Several prominent investment firms, such as ProShares, VanEck, and Volatility Shares, have filed their proposals to offer this innovative product to investors who want to bet on the future price of the second-largest cryptocurrency.
How Ethereum Futures ETFs Work
Ethereum futures ETFs are investment vehicles that track the performance of contracts that promise to deliver Ether at a specified price and date in the future.
These contracts are traded on regulated platforms, such as the Chicago Mercantile Exchange (CME), which launched its Ether futures product in February 2021.
Investors who buy shares in an Ethereum futures ETF do not hold the underlying cryptocurrency directly but rather speculate on its price movements.

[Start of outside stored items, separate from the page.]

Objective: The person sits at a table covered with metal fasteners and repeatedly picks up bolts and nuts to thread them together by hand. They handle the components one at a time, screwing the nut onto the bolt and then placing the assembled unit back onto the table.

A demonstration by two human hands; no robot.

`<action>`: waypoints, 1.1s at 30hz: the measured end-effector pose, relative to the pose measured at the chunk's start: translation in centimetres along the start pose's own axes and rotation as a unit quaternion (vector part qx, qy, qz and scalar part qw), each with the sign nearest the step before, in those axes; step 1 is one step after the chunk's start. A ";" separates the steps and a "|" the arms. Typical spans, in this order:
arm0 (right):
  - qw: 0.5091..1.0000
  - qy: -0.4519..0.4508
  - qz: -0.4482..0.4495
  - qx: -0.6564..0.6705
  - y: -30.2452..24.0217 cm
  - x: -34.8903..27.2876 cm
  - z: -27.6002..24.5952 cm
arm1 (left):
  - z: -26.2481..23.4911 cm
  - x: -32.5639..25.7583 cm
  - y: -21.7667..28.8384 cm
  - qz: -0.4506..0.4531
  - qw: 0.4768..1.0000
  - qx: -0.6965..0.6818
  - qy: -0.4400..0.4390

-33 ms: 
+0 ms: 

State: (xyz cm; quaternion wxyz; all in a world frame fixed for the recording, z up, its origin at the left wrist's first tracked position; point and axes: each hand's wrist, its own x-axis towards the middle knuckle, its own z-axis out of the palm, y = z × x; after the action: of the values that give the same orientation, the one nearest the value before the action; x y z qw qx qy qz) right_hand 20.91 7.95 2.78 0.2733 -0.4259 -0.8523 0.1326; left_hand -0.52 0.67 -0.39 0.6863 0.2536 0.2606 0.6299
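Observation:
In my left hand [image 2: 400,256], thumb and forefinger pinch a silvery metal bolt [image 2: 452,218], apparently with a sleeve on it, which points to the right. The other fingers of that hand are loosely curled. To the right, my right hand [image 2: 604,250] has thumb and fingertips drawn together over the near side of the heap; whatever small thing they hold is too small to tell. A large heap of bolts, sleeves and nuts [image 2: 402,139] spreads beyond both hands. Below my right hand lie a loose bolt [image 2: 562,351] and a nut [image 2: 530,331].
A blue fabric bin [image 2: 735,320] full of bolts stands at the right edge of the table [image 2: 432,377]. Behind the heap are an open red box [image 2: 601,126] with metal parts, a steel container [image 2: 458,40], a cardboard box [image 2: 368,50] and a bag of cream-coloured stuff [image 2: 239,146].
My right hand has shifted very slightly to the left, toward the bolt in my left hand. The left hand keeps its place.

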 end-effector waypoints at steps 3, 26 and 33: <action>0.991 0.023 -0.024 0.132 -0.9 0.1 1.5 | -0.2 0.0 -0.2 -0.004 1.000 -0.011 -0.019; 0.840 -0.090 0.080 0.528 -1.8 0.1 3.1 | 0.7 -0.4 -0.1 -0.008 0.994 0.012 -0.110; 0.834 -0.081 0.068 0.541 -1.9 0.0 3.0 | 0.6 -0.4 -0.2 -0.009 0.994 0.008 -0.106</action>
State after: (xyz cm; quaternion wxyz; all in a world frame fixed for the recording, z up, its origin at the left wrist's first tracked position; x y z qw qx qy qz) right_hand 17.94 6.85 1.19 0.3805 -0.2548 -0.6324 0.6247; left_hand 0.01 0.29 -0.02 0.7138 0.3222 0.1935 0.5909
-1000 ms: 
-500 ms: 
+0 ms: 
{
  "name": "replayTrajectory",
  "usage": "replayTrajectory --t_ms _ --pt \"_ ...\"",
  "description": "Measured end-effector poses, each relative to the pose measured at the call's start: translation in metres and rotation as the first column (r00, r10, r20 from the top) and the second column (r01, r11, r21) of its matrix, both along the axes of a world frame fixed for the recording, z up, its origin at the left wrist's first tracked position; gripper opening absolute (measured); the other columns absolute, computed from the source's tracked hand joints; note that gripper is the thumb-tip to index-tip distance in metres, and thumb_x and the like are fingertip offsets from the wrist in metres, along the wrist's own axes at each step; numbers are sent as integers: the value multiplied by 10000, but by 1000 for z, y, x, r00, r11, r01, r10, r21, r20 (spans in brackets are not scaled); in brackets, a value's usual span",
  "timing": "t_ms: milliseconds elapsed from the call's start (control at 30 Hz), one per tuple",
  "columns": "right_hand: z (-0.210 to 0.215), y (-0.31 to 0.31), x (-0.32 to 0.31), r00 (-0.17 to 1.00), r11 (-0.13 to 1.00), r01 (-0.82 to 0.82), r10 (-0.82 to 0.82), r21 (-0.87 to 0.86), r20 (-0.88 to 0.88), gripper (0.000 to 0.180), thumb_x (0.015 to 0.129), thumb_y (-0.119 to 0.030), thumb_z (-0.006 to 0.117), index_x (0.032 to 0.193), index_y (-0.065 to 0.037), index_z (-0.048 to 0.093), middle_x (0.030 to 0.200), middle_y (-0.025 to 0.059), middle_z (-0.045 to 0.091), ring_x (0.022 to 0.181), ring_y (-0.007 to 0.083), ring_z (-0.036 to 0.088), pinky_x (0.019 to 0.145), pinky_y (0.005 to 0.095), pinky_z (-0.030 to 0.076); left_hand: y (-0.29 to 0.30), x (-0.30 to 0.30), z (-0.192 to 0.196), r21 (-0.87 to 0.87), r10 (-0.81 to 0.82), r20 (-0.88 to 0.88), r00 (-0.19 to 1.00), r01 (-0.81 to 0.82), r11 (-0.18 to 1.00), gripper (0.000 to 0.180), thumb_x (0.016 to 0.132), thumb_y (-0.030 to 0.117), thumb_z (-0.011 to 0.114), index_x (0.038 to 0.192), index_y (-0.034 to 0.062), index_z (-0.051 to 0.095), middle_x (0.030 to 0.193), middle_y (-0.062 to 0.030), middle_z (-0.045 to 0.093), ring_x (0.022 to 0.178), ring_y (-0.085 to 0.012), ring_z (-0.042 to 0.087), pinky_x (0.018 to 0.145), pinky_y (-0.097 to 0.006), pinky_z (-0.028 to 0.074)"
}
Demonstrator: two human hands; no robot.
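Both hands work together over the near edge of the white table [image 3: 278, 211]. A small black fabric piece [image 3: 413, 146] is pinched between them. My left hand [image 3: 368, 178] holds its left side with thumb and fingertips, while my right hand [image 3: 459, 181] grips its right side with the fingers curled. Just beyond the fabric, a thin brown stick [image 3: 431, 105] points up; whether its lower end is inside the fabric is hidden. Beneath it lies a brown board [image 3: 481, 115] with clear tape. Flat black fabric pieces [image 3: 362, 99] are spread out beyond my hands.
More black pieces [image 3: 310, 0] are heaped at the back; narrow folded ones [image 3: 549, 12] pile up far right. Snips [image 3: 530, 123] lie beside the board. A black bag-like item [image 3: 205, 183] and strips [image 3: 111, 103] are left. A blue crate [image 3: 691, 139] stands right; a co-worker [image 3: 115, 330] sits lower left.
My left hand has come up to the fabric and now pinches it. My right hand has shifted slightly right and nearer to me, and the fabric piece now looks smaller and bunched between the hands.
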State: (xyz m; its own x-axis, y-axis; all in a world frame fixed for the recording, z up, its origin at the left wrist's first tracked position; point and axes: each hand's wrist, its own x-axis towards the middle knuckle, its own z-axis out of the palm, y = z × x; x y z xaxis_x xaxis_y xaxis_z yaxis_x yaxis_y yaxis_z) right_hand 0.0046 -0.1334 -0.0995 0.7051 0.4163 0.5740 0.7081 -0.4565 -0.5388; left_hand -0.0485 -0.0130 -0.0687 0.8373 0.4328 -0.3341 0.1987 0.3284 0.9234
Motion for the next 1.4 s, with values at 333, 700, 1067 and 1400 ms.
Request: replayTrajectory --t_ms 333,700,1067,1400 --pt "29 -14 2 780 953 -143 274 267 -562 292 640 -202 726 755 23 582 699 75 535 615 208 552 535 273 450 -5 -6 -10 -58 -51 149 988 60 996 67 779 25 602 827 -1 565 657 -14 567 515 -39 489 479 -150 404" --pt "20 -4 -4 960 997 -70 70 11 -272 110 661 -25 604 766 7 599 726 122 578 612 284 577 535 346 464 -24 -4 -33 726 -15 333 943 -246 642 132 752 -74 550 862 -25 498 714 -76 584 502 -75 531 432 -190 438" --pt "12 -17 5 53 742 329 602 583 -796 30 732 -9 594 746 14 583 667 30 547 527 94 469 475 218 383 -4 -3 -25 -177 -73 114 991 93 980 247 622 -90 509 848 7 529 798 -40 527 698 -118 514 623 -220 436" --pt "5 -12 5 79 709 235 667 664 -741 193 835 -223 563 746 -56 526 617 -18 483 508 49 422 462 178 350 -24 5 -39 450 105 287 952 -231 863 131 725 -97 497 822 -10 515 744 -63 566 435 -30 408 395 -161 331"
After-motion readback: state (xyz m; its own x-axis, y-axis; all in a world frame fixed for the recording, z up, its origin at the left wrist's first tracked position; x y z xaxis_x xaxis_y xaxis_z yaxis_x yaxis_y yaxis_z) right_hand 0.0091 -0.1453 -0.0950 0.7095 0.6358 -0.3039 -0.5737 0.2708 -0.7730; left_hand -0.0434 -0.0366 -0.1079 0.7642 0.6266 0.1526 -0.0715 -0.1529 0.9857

This way, they can gain exposure to Ether’s volatility and potential growth without dealing with the technical and regulatory challenges of holding and transferring digital assets.
Factors Influencing the Turning Point
According to Blockworks, two sources familiar with the matter have revealed that the SEC is now willing to review and discuss the possibility of approving Ethereum futures ETFs after previously advising firms to halt their efforts in May.
This change of attitude could be attributed to several factors, such as:
- The growing popularity and liquidity of Ether futures contracts on the CME and other platforms indicate a strong demand and interest from institutional and retail investors.
- The increasing adoption and innovation of Ethereum as a blockchain platform that supports various applications, such as decentralized finance (DeFi), non-fungible tokens (NFTs), and smart contracts.
- The ongoing transition of Ethereum from a proof-of-work (PoW) consensus mechanism to a proof-of-stake (PoS) one aims to improve the network’s scalability, security, and sustainability.
Henry Jim, an analyst from Bloomberg Intelligence, commented on this development on Twitter, saying that “the odds for an Ether futures ETF approval this year have gone up considerably.”
He also noted that “the SEC seems to have a soft spot for futures-based crypto products,” referring to the regulator’s recent approval of Bitcoin futures ETFs.